* Exercise *
A faithful copy of the entire listing is what is needed.

BEGIN

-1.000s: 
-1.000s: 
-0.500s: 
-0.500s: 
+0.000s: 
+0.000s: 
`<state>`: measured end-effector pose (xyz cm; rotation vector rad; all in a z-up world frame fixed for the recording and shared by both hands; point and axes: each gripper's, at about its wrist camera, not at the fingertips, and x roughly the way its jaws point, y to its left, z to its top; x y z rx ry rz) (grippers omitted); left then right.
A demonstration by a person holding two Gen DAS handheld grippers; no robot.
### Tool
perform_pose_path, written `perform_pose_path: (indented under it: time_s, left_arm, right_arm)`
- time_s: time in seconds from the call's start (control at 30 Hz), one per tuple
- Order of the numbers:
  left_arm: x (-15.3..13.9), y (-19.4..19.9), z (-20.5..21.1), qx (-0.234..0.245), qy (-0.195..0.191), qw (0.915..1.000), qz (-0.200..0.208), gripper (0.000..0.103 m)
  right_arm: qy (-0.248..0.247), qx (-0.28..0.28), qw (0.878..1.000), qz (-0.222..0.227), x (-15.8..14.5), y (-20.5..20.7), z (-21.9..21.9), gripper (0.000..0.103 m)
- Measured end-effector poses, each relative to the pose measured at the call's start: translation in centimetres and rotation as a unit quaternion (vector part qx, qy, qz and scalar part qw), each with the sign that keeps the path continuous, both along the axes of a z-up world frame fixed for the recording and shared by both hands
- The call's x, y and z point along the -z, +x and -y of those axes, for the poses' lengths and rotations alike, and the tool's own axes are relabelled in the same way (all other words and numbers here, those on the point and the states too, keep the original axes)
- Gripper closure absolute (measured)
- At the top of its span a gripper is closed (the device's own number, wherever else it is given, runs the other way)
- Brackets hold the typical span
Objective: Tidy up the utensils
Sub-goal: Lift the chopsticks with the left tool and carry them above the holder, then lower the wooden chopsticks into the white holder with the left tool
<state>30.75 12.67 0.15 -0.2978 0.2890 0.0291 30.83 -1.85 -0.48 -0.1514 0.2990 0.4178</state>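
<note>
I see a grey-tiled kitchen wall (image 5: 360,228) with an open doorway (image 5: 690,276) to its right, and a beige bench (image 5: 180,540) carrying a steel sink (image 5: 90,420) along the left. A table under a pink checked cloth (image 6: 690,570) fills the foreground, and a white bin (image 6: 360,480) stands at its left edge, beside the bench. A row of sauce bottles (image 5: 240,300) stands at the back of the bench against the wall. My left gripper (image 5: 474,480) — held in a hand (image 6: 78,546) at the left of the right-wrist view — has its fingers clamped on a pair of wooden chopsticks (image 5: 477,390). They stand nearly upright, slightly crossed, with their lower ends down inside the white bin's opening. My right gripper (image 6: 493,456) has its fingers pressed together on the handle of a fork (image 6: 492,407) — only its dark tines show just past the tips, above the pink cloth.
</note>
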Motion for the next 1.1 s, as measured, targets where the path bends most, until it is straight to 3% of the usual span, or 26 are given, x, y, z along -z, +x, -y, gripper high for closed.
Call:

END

* Written response *
-1.000s: 
-1.000s: 
-0.500s: 
-0.500s: 
+0.000s: 
+0.000s: 
`<state>`: measured end-effector pose (xyz cm; rotation vector rad; all in a z-up world frame fixed for the recording and shared by both hands; point and axes: each gripper's, at about its wrist camera, not at the fingertips, and x roughly the way its jaws point, y to its left, z to its top; x y z rx ry rz) (grippers omitted); left then right.
A demonstration by a person holding two Gen DAS handheld grippers; no robot.
### Tool
perform_pose_path, written `perform_pose_path: (indented under it: time_s, left_arm, right_arm)`
- time_s: time in seconds from the call's start (control at 30 Hz), one per tuple
- Order of the numbers:
  left_arm: x (-15.3..13.9), y (-19.4..19.9), z (-20.5..21.1), qx (-0.234..0.245), qy (-0.195..0.191), qw (0.915..1.000), qz (-0.200..0.208), gripper (0.000..0.103 m)
  right_arm: qy (-0.248..0.247), qx (-0.28..0.28), qw (0.878..1.000), qz (-0.222..0.227), x (-15.8..14.5), y (-20.5..20.7), z (-21.9..21.9), gripper (0.000..0.103 m)
- Measured end-effector poses, each relative to the pose measured at the call's start: translation in centimetres and rotation as a unit quaternion (vector part qx, qy, qz and scalar part qw), each with the sign that keeps the path continuous, both along the axes of a z-up world frame fixed for the recording and shared by both hands
- The call's x, y and z point along the -z, +x and -y of those axes, for the poses' lengths and rotations alike, and the tool's own axes are relabelled in the same way (all other words and numbers here, those on the point and the states too, keep the original axes)
- Gripper closure absolute (measured)
- At the top of its span a gripper is closed (the device's own number, wherever else it is given, runs the other way)
- Brackets hold the typical span
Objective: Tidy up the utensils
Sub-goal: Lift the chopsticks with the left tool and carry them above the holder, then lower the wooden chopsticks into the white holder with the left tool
<state>30.75 12.67 0.15 -0.2978 0.2890 0.0291 30.83 -1.85 -0.48 -0.1514 0.2990 0.4178</state>
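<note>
I see a grey-tiled kitchen wall (image 5: 360,228) with an open doorway (image 5: 690,276) to its right, and a beige bench (image 5: 180,540) carrying a steel sink (image 5: 90,420) along the left. A table under a pink checked cloth (image 6: 690,570) fills the foreground, and a white bin (image 6: 360,480) stands at its left edge, beside the bench. A row of sauce bottles (image 5: 240,300) stands at the back of the bench against the wall. My left gripper (image 5: 474,480) — held in a hand (image 6: 78,546) at the left of the right-wrist view — has its fingers clamped on a pair of wooden chopsticks (image 5: 477,390). They stand nearly upright, slightly crossed, with their lower ends down inside the white bin's opening. My right gripper (image 6: 493,456) has its fingers pressed together on the handle of a fork (image 6: 492,407) — only its dark tines show just past the tips, above the pink cloth.
</note>
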Motion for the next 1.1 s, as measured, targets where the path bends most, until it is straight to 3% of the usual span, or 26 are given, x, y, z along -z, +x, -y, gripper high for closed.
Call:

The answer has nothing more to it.